DIRECTIONS FOR THIS TASK: Type out all the records word for word. Any pictures are to be left out.

++++

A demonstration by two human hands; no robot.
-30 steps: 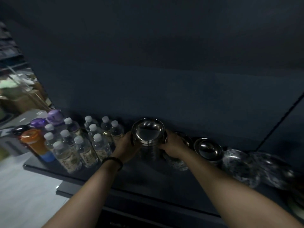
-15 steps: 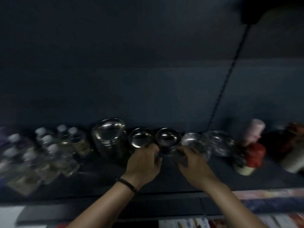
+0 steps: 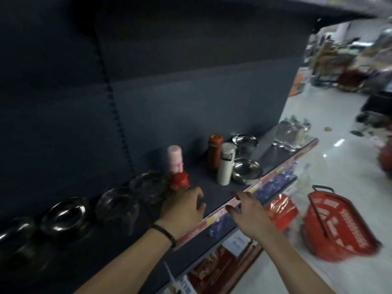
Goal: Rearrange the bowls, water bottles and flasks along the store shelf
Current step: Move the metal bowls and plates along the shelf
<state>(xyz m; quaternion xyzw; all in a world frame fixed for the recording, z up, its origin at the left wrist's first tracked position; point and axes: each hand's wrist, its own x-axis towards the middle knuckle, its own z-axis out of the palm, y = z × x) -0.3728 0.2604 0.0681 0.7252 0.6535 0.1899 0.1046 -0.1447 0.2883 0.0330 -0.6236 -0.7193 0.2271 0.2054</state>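
Bowls (image 3: 63,211) left of the left hand (image 3: 182,209) look lined up. It grips the red flask (image 3: 179,181). The right hand (image 3: 246,211) is spread and empty. The flasks beyond (image 3: 226,164) likely still need sorting.

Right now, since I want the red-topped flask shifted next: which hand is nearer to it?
Left. The left hand is at the red-topped flask, just below its cap; the right hand hangs open over the shelf edge, apart from the flask, to its right.
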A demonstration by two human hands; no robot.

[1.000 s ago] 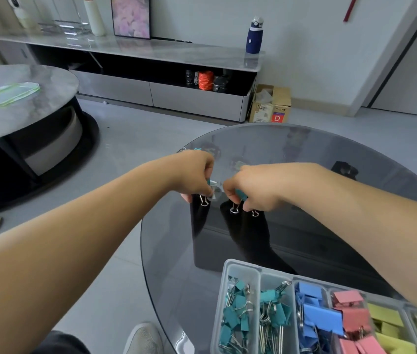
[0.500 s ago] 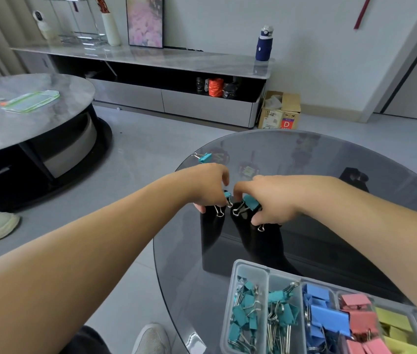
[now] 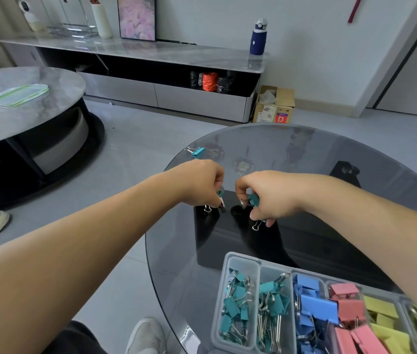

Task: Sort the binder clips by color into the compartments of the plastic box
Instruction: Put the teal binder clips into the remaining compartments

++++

TASK RESULT:
A demonstration by two human hands; no robot.
-30 steps: 
-15 steps: 
+0 steps: 
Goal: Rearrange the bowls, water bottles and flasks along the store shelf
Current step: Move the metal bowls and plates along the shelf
<state>(xyz m; quaternion xyzw; all in a world frame fixed for the recording, z up, its origin at the left wrist's first tracked position; point and axes: each hand's wrist, its own x-axis towards the middle knuckle, its own z-axis out of the palm, y = z × x) -0.3728 0.2604 0.0681 0.7252 0.6535 0.1899 0.1046 -0.1447 0.2883 0.0330 -0.6236 -0.7193 0.2271 0.2054</state>
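Bowls (image 3: 63,211) left of the left hand (image 3: 182,209) look lined up. It grips the red flask (image 3: 179,181). The right hand (image 3: 246,211) is spread and empty. The flasks beyond (image 3: 226,164) likely still need sorting.

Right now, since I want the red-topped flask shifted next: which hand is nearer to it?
Left. The left hand is at the red-topped flask, just below its cap; the right hand hangs open over the shelf edge, apart from the flask, to its right.
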A demonstration by two human hands; no robot.

[1.000 s ago] 
[0.500 s ago] 
[now] 

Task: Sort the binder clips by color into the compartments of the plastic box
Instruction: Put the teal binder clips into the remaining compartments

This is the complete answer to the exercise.